What you need to do =
Once you have read the records below, report how many lines contain the word "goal", and give nothing besides that number.

Data excerpts =
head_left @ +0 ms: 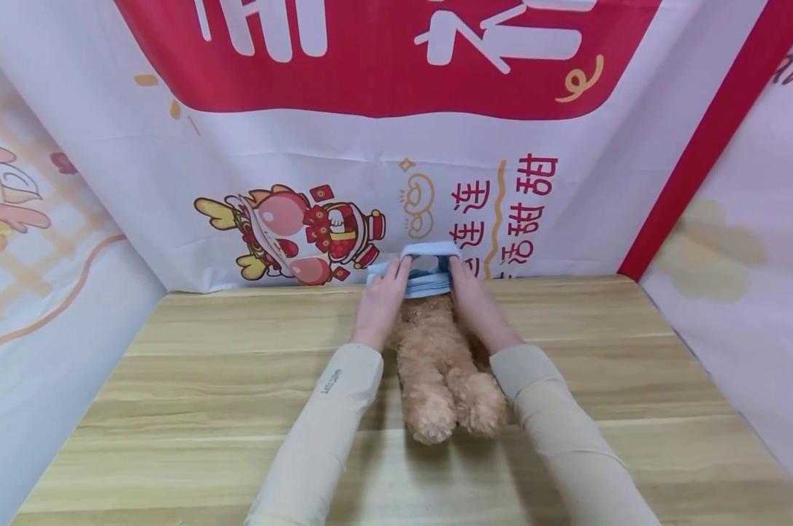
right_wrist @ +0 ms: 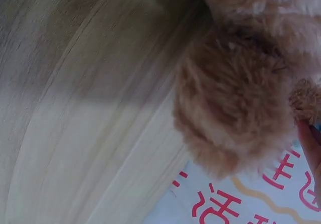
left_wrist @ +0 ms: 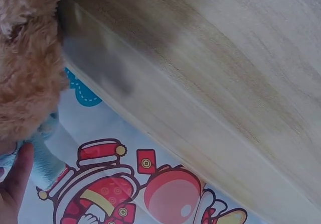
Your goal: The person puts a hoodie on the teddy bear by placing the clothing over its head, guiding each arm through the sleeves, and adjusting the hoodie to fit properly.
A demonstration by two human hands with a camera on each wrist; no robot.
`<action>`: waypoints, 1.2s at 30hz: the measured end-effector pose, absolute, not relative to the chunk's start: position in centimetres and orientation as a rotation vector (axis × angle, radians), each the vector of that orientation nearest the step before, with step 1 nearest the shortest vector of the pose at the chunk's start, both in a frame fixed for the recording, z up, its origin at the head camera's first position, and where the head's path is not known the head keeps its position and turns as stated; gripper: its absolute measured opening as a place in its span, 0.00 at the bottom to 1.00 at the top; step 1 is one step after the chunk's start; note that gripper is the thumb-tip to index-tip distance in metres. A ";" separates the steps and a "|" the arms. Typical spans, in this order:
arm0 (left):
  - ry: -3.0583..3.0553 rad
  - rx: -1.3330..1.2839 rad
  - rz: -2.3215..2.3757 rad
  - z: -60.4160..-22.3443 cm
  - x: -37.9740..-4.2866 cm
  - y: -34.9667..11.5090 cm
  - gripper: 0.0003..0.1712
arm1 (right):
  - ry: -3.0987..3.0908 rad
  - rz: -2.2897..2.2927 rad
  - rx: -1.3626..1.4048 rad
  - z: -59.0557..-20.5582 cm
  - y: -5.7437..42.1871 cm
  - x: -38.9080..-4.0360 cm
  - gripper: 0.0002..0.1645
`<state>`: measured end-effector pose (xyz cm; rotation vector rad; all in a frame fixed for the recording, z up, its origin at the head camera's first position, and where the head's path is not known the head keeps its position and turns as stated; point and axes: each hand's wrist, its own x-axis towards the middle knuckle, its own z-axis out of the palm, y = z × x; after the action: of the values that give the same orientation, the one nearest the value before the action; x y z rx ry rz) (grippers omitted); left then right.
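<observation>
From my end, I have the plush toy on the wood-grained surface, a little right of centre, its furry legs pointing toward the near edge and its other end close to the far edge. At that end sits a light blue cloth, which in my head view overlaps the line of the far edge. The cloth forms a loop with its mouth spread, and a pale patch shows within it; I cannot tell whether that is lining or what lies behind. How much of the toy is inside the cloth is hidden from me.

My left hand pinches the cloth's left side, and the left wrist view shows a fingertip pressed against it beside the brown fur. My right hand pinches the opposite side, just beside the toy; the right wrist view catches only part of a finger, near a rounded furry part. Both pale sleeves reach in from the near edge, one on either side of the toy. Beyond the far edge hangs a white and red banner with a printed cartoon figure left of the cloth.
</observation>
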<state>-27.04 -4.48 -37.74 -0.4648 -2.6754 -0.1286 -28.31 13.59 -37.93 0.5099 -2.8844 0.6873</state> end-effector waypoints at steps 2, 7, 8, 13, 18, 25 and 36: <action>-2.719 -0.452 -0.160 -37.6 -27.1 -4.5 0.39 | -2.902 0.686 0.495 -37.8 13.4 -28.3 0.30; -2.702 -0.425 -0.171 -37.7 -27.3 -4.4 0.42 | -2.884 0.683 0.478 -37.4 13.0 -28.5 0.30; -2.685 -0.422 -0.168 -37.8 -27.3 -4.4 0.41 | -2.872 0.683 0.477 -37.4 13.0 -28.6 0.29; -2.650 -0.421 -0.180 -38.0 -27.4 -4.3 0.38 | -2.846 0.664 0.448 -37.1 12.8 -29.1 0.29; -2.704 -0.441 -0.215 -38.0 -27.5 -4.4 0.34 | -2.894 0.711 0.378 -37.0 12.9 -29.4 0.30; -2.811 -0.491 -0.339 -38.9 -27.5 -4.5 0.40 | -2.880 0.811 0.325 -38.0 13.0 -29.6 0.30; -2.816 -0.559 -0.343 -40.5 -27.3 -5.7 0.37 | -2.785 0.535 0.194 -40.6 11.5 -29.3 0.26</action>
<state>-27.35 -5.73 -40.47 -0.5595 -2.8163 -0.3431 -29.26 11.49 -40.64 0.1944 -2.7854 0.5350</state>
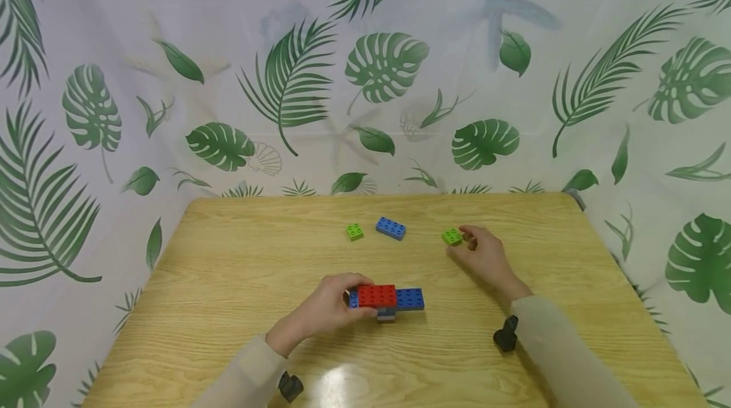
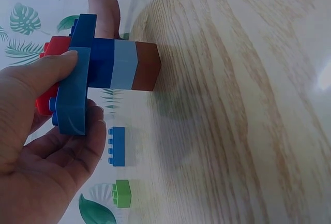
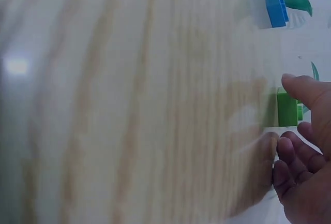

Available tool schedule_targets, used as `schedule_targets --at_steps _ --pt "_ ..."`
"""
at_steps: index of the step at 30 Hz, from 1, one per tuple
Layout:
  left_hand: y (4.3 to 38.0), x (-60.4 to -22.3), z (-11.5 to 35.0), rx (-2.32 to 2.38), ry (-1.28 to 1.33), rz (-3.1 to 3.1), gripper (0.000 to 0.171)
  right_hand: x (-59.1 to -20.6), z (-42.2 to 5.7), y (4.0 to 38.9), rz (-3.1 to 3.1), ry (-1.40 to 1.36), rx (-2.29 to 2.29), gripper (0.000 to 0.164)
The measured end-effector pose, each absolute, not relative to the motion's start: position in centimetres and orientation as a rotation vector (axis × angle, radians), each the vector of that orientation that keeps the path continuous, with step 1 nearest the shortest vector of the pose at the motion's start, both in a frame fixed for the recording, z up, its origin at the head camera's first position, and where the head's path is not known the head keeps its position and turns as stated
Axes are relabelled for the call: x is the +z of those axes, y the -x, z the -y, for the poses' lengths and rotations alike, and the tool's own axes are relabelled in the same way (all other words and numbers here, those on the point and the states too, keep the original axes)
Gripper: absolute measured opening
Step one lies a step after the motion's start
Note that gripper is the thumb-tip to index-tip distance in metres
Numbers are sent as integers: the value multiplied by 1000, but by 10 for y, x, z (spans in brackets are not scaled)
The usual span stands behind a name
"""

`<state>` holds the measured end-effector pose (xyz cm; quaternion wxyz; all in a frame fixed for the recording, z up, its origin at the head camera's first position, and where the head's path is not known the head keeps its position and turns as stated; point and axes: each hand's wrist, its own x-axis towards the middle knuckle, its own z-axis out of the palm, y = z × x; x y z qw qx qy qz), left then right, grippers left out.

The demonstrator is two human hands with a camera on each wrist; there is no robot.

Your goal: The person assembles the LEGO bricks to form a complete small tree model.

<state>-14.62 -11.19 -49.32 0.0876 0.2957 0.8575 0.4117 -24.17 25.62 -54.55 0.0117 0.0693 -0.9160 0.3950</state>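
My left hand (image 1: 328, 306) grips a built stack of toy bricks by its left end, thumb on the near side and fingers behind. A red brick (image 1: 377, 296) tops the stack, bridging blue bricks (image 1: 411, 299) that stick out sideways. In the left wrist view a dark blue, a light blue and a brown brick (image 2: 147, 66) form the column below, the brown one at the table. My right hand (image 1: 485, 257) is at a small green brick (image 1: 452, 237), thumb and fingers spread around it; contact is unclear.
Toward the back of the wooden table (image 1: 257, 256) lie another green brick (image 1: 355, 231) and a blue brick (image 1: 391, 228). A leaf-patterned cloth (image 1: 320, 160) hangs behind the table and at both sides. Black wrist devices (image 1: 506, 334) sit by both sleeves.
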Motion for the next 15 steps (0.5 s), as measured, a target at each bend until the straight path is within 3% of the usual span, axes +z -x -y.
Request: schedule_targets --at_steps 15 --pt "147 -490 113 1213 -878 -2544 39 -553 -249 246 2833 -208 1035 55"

Written answer =
2